The newest venture from WA food doyenne Kate Lamont offers a quiet hideaway in the heart of Perth’s CBD. Natalie Gerritsen reports.
KATE Lamont doesn’t see the need to have a grand celebration to open her newest venture, Lamont’s Bishops House, in the centre of Perth.
“It’s not really Lamont’s style,” she says of pomp and circumstance.
Instead, Ms Lamont is happy to open quietly and rely on the loyal clientele she and sister Fiona have built up during the past two decades working on the WA restaurant scene.
Bishop’s House inhabits the former home of Mathew Blagden, the first Anglican bishop of Western Australia, in the historic Bishop’s See precinct on the corner of Spring Street and Mounts Bay Road.
Manicured gardens and winding paths lead the visitor up from the Perth Convention Exhibition Centre to the stately, heritage-listed home, its antiquity further highlighted by the wall of skyscrapers that rise behind it.
The heritage listing meant there were limits on what could be altered at the site, but Ms Lamont says that other than putting in a commercial kitchen, she was happy to let the house be.
“There was no conflict from our point of view, we wanted the house to retain its sense of place and bring life back to it,” she says.
“It has such a stately sense and its so incongruous in our city where everything is new and it’s kind of like this secret hideaway where you can sit on the verandah, overlooking the gardens, eat (and have) delicious wine and food, and you’ve got the crazy city right behind you.”
Bishop’s House opened at the beginning of the month, and is a partnership between Ms Lamont and chef Nathan Le, who has been at the helm of Lamont’s East Perth for the past eight years.
The pair has created three tailor-made menus to fit the three distinct dining experiences they offer – alfresco grazing plates on the verandah, traditional three-course dining for the downstairs restaurant, and a full degustation meal served in one of three private dining rooms upstairs.
Ms Lamont sees the private dining rooms as an important point of difference for the venue, and says the response from the corporate sector has already been strong in the fortnight they’ve been open.
“While many larger companies have boardrooms, many smaller ones don’t, and the opportunity to have a genuinely private space that is exclusively yours is relatively unique in the city,” she says.
The degustation menu combines the best features of the traditional meals and grazing plate offered downstairs, with Ms Lamont saying tapas-style food was a growing trend in the food industry.
“Customers are interested generally in eating healthier food and less of it, but are more interested than ever in flavour.
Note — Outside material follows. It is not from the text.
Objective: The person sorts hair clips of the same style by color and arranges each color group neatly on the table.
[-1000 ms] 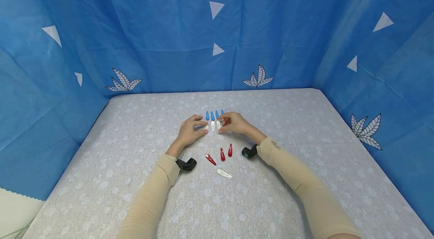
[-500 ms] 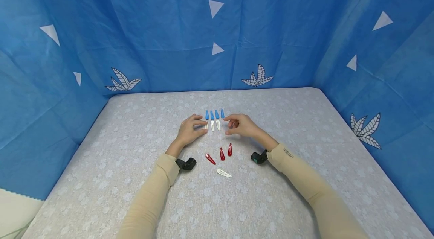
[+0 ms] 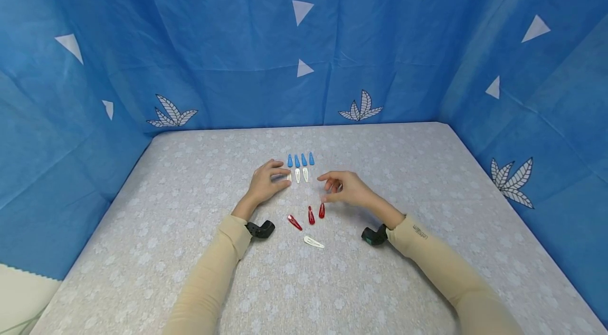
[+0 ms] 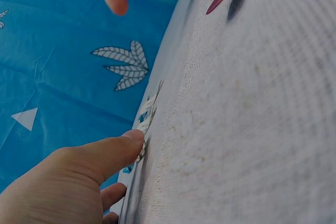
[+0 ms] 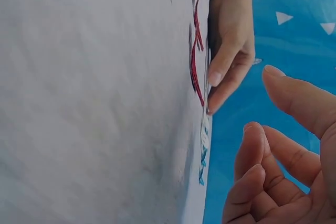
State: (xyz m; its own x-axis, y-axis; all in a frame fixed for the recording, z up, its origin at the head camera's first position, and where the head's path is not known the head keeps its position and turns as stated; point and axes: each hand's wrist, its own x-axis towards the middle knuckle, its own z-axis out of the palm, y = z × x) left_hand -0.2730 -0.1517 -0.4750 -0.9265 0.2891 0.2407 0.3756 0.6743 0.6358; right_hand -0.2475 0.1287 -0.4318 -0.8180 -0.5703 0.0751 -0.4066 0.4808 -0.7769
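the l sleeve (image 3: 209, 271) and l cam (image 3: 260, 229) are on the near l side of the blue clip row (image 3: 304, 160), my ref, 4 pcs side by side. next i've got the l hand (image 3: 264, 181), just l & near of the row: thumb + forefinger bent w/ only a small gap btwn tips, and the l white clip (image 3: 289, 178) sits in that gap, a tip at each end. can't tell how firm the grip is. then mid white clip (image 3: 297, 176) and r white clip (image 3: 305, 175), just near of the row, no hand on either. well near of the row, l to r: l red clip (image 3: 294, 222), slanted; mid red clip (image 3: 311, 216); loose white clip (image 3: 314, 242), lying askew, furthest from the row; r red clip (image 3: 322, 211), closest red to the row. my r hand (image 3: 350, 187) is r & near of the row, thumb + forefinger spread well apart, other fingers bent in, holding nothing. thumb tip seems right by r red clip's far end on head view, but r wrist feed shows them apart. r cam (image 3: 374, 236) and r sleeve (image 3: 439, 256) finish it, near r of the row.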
We’ve moved away from entrée, main and dessert as being the only way to eat,” she says.
“We offer that idea, for people to come and sit on the verandah, enjoy a few quick bites or while the afternoon away, or we have the traditional entrée, main and dessert (in the dining rooms).”
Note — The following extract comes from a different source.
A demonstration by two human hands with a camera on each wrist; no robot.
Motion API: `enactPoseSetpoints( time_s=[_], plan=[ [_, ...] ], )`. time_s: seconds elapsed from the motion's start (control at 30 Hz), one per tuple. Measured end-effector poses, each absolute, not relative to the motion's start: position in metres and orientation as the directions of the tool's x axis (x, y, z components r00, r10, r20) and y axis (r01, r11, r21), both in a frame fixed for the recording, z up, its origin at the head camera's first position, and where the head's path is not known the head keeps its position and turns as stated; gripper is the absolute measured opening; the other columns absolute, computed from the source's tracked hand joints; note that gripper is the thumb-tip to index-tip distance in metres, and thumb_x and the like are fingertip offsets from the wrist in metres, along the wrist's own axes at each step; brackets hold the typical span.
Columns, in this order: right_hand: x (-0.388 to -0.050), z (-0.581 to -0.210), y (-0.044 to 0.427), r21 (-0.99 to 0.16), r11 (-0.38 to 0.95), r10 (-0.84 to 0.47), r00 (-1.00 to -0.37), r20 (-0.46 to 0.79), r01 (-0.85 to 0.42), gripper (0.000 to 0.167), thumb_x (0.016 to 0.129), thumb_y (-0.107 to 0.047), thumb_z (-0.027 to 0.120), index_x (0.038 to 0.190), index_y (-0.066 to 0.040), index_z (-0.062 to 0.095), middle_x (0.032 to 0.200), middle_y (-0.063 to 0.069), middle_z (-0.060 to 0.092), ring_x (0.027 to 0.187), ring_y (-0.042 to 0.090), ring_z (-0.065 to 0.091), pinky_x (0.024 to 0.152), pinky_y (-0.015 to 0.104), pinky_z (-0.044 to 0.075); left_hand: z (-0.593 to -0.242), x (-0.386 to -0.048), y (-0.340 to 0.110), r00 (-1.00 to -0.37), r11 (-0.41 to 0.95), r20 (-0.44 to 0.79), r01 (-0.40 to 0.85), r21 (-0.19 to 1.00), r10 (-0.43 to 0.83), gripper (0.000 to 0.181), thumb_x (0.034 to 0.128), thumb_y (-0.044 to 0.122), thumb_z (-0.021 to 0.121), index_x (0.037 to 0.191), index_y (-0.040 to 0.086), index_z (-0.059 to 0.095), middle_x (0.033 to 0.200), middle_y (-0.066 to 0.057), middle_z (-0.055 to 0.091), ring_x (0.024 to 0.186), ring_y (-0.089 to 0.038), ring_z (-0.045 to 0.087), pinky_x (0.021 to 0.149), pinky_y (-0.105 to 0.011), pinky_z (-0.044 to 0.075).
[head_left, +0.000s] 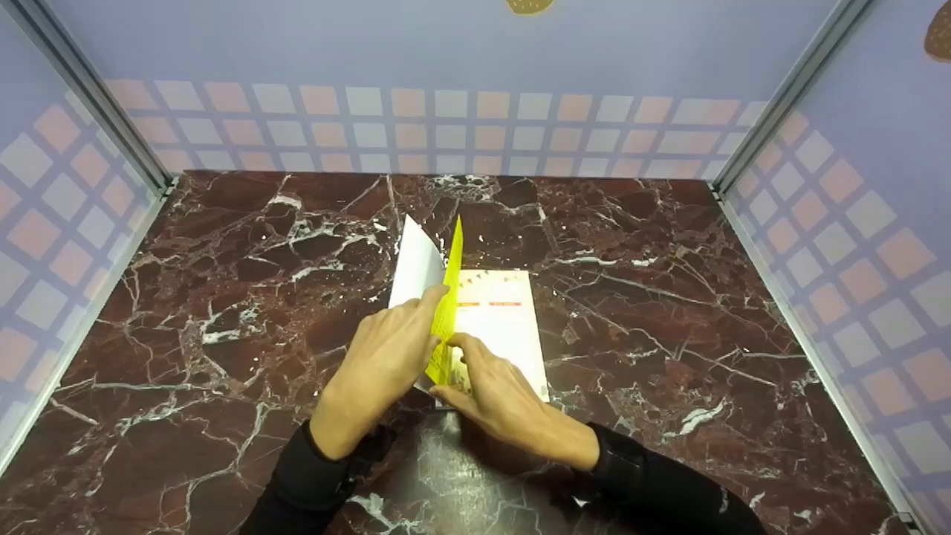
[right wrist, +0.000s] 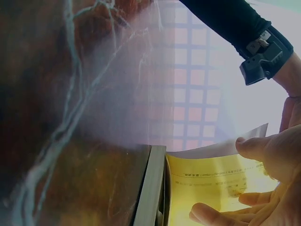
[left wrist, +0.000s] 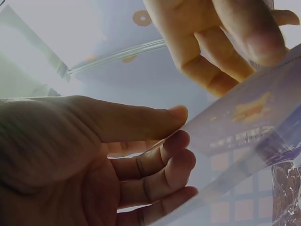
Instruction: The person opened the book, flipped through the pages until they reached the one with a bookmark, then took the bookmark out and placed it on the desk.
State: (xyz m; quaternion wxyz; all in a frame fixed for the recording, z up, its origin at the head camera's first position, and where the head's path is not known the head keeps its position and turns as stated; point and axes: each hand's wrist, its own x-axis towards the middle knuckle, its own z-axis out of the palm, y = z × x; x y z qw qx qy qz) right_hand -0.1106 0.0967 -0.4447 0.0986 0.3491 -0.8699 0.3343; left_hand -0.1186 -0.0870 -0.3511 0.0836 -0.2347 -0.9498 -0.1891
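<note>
An open booklet (head_left: 499,327) lies on the table. Its right side is flat, pale and printed, with small coloured marks along the top. A yellow page (head_left: 450,297) stands nearly upright at the middle, and a white leaf (head_left: 416,260) is raised to its left. My left hand (head_left: 383,353) pinches a raised leaf between thumb and fingers; how many sheets it holds cannot be told. My right hand (head_left: 501,386) is at the near end of the yellow page, its fingers spread. In the right wrist view, the right fingertips (right wrist: 204,212) touch or nearly touch the yellow page.
The booklet rests on a dark red marbled table (head_left: 646,357) with white veins. Lilac panels with a pink and white check (head_left: 453,134) enclose the back and both sides. Metal posts (head_left: 787,96) stand at the back corners.
</note>
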Motion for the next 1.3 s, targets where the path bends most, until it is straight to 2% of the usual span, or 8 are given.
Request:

Lamont’s has been a mainstay of the WA food scene for more than 20 years, with wineries in Margaret River and the Swan Valley, and a cellar door and tapas bar in Cottesloe.
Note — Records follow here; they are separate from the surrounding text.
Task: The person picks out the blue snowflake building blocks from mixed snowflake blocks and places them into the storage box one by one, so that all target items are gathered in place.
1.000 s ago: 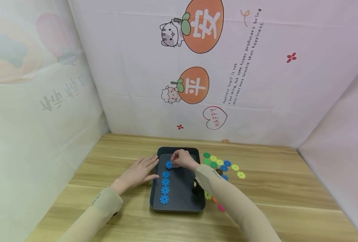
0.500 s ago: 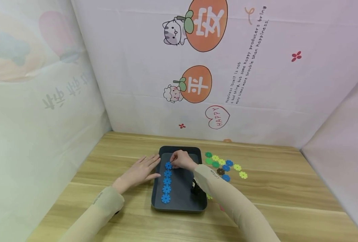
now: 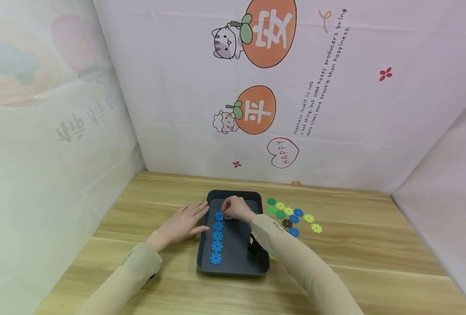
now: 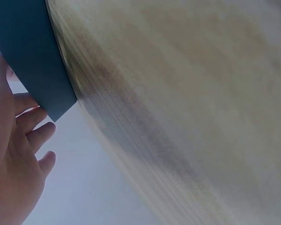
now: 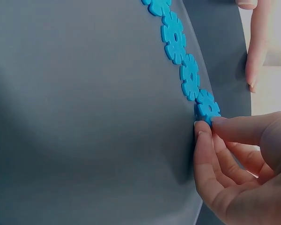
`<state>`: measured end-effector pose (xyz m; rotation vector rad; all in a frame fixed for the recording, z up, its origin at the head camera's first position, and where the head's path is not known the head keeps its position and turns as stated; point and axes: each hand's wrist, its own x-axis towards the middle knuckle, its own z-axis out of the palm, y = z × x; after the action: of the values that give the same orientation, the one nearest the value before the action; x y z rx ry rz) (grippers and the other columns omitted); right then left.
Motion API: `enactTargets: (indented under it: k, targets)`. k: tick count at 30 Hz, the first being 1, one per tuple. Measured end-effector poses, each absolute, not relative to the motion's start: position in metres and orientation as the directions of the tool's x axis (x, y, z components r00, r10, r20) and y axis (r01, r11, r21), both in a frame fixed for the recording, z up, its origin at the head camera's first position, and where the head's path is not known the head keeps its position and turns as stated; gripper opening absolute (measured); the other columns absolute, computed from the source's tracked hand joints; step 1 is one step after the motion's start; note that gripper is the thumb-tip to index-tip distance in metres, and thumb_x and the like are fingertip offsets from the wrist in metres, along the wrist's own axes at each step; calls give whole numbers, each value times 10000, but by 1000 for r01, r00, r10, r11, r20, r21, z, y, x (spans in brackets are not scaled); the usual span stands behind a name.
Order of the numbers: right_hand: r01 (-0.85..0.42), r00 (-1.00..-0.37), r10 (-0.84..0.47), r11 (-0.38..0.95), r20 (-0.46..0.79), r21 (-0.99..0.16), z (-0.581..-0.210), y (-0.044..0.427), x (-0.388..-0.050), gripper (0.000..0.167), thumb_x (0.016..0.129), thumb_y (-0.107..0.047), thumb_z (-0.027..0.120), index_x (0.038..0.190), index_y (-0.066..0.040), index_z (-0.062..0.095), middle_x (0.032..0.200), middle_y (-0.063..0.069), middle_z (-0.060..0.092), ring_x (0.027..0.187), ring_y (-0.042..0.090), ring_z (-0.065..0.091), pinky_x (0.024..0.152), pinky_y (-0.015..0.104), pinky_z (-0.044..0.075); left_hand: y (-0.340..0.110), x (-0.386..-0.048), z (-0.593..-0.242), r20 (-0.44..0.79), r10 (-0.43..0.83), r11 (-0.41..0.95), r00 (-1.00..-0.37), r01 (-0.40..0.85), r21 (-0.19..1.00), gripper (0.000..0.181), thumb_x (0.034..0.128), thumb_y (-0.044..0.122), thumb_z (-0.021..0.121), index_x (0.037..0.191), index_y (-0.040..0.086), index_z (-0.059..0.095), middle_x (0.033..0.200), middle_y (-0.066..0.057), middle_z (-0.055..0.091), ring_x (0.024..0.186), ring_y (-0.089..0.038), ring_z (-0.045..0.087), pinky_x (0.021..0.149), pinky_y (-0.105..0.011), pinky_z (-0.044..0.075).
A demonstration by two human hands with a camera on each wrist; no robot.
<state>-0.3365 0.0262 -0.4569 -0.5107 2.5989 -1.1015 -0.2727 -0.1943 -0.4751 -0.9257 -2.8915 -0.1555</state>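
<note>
In the dark tray [image 3: 237, 262], blue notched discs [image 3: 217, 246] form a column along the left side. My right hand [image 3: 237, 208] pinches the farthest blue disc [image 3: 219, 215] between thumb and fingers. The right wrist view shows this pinched disc [image 5: 208, 107] at the end of the curved row, by the right hand [image 5: 243, 164]. My left hand [image 3: 179, 224] lies with fingers spread, its fingertips touching the tray's left rim. In the left wrist view, the left hand [image 4: 14, 140] has its fingers against the tray's outer wall [image 4: 42, 61].
Loose discs in green, yellow, blue and brown [image 3: 287, 223] lie on the wooden table [image 3: 359, 236] right of the tray, some partly hidden by the right sleeve [image 3: 300, 258]. Printed cloth walls [image 3: 178, 87] stand behind and on both sides.
My right hand has brought the pinched disc slightly nearer, up against the end of the blue column. The view has shifted a little. My left hand keeps its place at the rim.
</note>
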Motion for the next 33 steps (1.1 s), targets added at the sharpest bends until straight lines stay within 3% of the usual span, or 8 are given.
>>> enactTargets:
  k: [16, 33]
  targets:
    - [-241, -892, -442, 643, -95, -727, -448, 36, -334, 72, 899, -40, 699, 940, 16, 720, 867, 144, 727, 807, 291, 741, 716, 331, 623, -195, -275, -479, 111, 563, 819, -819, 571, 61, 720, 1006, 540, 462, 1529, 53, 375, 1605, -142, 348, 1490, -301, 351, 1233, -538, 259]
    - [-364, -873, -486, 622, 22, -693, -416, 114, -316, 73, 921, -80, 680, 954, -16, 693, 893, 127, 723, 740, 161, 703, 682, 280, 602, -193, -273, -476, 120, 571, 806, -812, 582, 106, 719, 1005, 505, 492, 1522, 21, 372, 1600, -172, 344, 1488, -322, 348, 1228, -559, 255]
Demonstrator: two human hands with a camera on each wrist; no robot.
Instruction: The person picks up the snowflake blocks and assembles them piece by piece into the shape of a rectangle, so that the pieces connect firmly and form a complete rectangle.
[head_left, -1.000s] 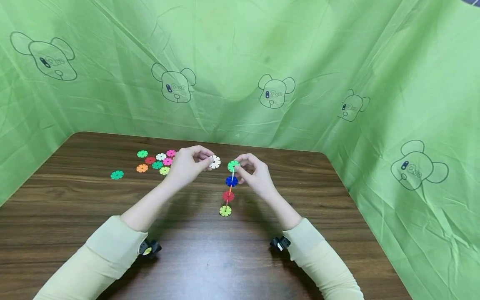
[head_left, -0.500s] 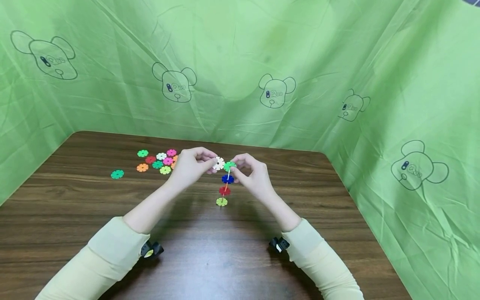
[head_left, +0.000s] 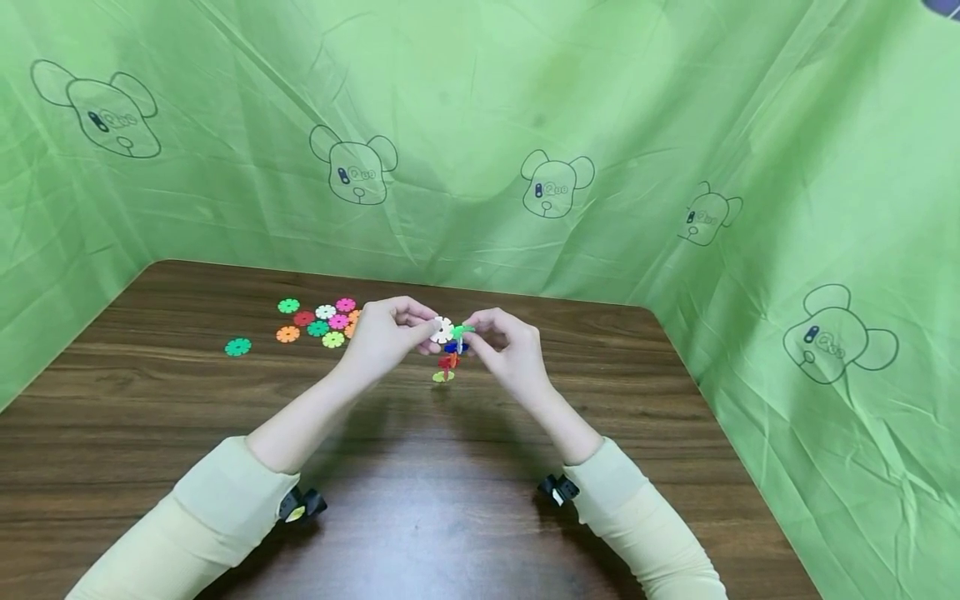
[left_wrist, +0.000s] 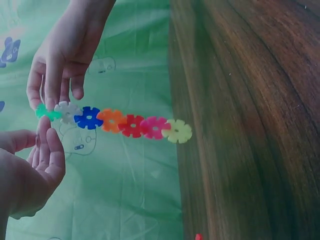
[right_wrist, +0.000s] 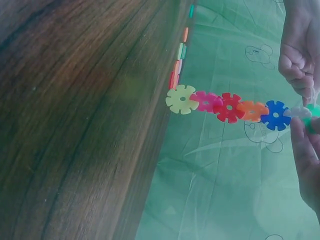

Ms Lamont attributes the longevity of the family brand to energy, consistency and delivery, saying there is no room for complacency in the hospitality industry.
“You perform or you get out. There’s no middle ground,” Ms Lamont told Gusto.
“We might serve thousands of plates of food every year but the customer only gets one.
“So every single plate of food, every glass of wine we serve is, as it should be, both an enormous challenge and a great pleasure.”
Ms Lamont also believes that her restaurants succeed off the back of the wine the family produces.
“It is our point of difference, as a food business we have a fundamental understanding of the wine business and it means we can put food on the plate that is a genuine companion to the wine,” she says.